TEST_PATH = "./data/weibo2018/test.txt"
PREDICT_PATH = "model/labeled_comments.csv"

# 加载数据集
def load_corpus_from_csv(file_path):
    try:
        df = pd.read_csv(file_path)
        if "text" not in df.columns or "Sentiment_Label" not in df.columns:
            raise ValueError("CSV 文件中必须包含 'text' 和 'Sentiment_Label' 列")
        texts = df["text"].tolist()
        labels = df["Sentiment_Label"].tolist()
        return texts, labels
    except Exception as e:
        print(f"加载数据时出错: {e}")
        return [], []


# 加载训练集和测试集
print("加载训练集和测试集...")
train_texts, train_labels = load_corpus_from_csv(TRAIN_PATH)
test_texts, test_labels = load_corpus_from_csv(TEST_PATH)
print("数据加载完成!")

# BERT模型路径
MODEL_PATH = "bert-base-chinese"
print("加载BERT模型...")
tokenizer = BertTokenizer.from_pretrained(MODEL_PATH)
bert = BertModel.from_pretrained(MODEL_PATH)
print("BERT模型加载成功!")

# 设置设备
device = "cuda:0" if torch.cuda.is_available() else "cpu"
print(f"使用设备: {device}")

# 超参数
learning_rate = 1e-4
input_size = 768
num_epoches = 5
batch_size = 32
decay_rate = 0.9

# 数据集类
class MyDataset(Dataset):
    def __init__(self, texts, labels):
        self.texts = texts
        self.labels = labels

    def __getitem__(self, index):
        return self.texts[index], self.labels[index]

    def __len__(self):
        return len(self.labels)

# 创建训练集和测试集 DataLoader
train_data = MyDataset(train_texts, train_labels)
train_loader = DataLoader(train_data, batch_size=batch_size, shuffle=True)
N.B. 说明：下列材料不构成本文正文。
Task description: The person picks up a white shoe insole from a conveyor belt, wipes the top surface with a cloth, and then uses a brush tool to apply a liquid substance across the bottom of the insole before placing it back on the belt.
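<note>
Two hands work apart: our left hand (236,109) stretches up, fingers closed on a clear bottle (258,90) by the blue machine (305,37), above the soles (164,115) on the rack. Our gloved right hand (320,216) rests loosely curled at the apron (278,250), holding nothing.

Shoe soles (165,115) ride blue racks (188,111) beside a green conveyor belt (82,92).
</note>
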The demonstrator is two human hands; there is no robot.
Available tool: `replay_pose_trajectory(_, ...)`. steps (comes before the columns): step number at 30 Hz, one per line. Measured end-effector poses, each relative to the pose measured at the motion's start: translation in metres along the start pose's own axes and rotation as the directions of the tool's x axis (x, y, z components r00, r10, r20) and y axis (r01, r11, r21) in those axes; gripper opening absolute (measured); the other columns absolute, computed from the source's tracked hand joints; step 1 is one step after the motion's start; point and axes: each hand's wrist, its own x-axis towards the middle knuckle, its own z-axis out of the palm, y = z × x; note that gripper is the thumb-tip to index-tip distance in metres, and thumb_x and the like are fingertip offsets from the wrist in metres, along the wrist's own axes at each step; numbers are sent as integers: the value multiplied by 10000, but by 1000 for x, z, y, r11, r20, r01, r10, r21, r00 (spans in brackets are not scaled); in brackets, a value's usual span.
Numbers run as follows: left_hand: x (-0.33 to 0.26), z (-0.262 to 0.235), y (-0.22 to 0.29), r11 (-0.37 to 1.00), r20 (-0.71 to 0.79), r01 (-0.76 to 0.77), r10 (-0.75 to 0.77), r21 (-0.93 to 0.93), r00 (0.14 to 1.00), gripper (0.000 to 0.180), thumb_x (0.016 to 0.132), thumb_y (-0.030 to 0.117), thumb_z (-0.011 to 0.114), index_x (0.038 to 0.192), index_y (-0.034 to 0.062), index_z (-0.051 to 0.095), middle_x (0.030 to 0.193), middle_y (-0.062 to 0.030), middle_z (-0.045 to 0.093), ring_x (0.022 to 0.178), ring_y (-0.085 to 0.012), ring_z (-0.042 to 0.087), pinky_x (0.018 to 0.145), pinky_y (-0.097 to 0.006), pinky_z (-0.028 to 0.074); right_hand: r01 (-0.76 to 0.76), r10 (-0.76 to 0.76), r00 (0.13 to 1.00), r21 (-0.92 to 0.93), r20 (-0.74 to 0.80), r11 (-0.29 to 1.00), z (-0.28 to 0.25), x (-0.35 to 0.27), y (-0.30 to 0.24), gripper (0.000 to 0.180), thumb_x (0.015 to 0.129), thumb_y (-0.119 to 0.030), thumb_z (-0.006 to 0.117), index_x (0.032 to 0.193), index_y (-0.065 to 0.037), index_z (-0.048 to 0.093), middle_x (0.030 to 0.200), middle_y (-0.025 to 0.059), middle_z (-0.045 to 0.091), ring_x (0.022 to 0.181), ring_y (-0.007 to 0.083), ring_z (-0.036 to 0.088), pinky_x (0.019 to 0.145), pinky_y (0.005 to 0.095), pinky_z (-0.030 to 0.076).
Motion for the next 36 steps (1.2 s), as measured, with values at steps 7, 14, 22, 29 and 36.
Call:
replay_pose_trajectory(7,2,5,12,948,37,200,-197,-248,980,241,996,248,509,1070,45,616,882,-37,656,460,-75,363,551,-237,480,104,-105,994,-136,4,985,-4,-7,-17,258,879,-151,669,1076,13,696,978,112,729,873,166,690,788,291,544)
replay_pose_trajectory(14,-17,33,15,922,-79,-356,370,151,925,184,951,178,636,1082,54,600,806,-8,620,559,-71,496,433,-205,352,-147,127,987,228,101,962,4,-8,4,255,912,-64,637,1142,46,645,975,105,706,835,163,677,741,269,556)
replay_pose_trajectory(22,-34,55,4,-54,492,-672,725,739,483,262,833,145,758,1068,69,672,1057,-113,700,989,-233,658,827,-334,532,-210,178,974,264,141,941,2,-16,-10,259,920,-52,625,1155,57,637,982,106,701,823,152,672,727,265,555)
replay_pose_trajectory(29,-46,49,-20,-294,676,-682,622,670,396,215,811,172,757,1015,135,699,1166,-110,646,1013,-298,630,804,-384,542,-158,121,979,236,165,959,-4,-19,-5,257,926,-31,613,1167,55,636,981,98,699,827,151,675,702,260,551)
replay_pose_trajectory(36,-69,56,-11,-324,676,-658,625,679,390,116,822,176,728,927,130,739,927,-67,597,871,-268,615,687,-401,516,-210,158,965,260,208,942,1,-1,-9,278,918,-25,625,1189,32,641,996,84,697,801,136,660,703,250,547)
test_data = MyDataset(test_texts, test_labels)
test_loader = DataLoader(test_data, batch_size=batch_size, shuffle=False)

# 网络结构
class Net(nn.Module):
    def __init__(self, input_size):
        super(Net, self).__init__()
        self.fc = nn.Linear(input_size, 1)  # 全连接层
        self.sigmoid = nn.Sigmoid()  # Sigmoid激活函数

    def forward(self, x):
        out = self.fc(x)
        out = self.sigmoid(out)  # 返回sigmoid激活后的输出
        return out

# 初始化模型
net = Net(input_size).to(device)

# 损失函数和优化器
criterion = nn.BCELoss()
optimizer = torch.optim.Adam(net.parameters(), lr=learning_rate)
scheduler = torch.optim.lr_scheduler.ExponentialLR(optimizer, gamma=decay_rate)

def test():
    net.eval()  # 评估模式
    y_pred, y_true = [], []

    with torch.no_grad():  # 不计算梯度
        for words, labels in test_loader:
            tokens = tokenizer(words, padding=True, truncation=True, max_length=128, return_tensors="pt").to(device)
            input_ids = tokens["input_ids"]
            attention_mask = tokens["attention_mask"]
            last_hidden_states = bert(input_ids, attention_mask=attention_mask)
            bert_output = last_hidden_states[0][:, 0]  # 获取[CLS] token的输出
            outputs = net(bert_output)  # 前向传播
            y_pred.append(outputs.cpu())
            y_true.append(torch.tensor(labels).float().cpu())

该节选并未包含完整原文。